Your assignment: In the data below, which lines hold "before"? Copy every one.

Data for this exercise:
%%
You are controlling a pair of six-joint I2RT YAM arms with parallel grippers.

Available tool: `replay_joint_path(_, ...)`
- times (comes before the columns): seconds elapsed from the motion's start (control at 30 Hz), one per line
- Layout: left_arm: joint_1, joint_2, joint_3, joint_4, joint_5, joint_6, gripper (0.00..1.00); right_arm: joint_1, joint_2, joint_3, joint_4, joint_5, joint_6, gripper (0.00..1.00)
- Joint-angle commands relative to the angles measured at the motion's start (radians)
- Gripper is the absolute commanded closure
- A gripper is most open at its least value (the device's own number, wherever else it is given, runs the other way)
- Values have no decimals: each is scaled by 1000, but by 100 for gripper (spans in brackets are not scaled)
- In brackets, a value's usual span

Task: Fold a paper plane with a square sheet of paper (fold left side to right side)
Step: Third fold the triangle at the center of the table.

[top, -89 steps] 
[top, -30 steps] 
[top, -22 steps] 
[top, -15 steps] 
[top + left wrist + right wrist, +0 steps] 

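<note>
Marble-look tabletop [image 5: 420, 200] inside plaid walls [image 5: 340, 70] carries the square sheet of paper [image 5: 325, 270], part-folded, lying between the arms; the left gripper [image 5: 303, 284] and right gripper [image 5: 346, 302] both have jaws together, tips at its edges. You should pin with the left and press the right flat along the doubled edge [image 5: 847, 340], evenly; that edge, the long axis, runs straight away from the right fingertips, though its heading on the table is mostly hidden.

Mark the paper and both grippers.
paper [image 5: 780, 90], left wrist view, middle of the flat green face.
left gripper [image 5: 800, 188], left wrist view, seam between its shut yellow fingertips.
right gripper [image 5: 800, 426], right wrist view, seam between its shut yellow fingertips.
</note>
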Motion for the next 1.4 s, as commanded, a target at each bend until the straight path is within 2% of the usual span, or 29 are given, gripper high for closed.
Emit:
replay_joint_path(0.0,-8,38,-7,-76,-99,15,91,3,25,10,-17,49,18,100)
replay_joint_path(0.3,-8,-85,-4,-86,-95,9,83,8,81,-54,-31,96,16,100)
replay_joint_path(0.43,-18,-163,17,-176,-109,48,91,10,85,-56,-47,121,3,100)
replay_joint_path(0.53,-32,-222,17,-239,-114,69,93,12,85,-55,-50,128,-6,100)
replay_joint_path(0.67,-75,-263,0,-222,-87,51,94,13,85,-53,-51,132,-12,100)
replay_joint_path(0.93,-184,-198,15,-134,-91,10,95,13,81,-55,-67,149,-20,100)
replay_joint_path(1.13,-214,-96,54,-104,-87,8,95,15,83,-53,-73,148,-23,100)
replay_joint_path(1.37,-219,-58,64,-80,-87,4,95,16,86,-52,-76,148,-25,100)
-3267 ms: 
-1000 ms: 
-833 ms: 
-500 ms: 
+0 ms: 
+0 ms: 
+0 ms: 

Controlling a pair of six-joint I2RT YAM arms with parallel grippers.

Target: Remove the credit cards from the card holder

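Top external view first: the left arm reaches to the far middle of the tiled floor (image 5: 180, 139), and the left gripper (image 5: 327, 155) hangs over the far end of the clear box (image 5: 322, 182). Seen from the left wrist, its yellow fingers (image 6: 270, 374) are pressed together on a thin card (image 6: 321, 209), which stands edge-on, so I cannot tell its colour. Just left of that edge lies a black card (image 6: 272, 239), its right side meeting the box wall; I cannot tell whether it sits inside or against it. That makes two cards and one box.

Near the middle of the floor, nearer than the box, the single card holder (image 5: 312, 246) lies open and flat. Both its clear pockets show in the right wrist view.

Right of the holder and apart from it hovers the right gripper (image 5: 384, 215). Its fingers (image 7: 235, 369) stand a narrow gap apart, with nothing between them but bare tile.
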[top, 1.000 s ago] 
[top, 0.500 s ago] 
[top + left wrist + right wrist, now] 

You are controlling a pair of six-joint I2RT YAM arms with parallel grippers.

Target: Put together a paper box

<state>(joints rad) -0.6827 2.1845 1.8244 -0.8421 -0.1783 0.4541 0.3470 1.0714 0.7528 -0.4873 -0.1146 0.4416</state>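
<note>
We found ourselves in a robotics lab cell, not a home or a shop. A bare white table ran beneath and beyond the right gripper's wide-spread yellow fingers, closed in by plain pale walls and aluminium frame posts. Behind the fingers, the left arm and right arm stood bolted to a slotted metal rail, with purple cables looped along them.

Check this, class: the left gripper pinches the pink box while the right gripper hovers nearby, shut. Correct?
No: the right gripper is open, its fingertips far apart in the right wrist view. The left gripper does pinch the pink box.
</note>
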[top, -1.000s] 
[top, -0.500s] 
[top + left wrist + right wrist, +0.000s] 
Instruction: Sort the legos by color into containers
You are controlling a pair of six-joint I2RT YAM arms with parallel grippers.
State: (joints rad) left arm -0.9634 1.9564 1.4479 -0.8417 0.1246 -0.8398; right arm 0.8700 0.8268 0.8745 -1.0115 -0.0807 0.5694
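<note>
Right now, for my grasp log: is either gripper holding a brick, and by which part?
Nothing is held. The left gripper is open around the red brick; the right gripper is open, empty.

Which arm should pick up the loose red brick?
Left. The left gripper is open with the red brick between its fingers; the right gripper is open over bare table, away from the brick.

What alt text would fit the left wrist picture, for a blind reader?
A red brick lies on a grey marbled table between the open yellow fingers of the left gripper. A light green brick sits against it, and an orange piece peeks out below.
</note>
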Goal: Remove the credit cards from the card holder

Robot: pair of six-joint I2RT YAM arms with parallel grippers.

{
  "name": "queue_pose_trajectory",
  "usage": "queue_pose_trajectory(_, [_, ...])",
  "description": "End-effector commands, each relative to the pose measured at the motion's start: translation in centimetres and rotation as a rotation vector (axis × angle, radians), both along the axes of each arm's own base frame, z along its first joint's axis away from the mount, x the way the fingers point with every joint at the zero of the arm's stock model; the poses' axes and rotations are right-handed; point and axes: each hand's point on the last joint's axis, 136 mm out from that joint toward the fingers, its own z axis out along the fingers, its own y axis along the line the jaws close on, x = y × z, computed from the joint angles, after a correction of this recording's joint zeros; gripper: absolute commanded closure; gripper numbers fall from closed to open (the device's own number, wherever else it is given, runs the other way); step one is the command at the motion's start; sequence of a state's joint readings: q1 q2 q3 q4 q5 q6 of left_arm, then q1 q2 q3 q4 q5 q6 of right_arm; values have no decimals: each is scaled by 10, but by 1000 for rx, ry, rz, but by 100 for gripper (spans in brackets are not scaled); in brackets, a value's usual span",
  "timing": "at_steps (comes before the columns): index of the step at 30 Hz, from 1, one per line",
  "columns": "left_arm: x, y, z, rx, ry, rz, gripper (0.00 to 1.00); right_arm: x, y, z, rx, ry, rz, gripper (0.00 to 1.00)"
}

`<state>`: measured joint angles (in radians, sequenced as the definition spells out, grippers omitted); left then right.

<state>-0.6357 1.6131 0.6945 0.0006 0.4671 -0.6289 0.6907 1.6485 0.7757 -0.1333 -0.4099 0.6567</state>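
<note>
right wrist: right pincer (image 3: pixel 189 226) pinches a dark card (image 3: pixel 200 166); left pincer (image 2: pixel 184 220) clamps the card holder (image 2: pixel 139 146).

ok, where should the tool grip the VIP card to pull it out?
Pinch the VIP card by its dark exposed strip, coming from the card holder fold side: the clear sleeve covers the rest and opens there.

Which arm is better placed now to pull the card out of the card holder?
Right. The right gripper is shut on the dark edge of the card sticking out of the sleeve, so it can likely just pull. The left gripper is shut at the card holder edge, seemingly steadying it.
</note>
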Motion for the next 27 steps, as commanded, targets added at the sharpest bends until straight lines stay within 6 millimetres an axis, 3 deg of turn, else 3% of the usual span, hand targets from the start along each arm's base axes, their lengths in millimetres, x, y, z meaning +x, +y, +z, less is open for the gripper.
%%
Reply:
- times (comes before the columns): seconds elapsed from the motion's start (control at 30 Hz), one per line
  "timing": "at_steps (comes before the columns): index of the step at 30 Hz, from 1, one per line",

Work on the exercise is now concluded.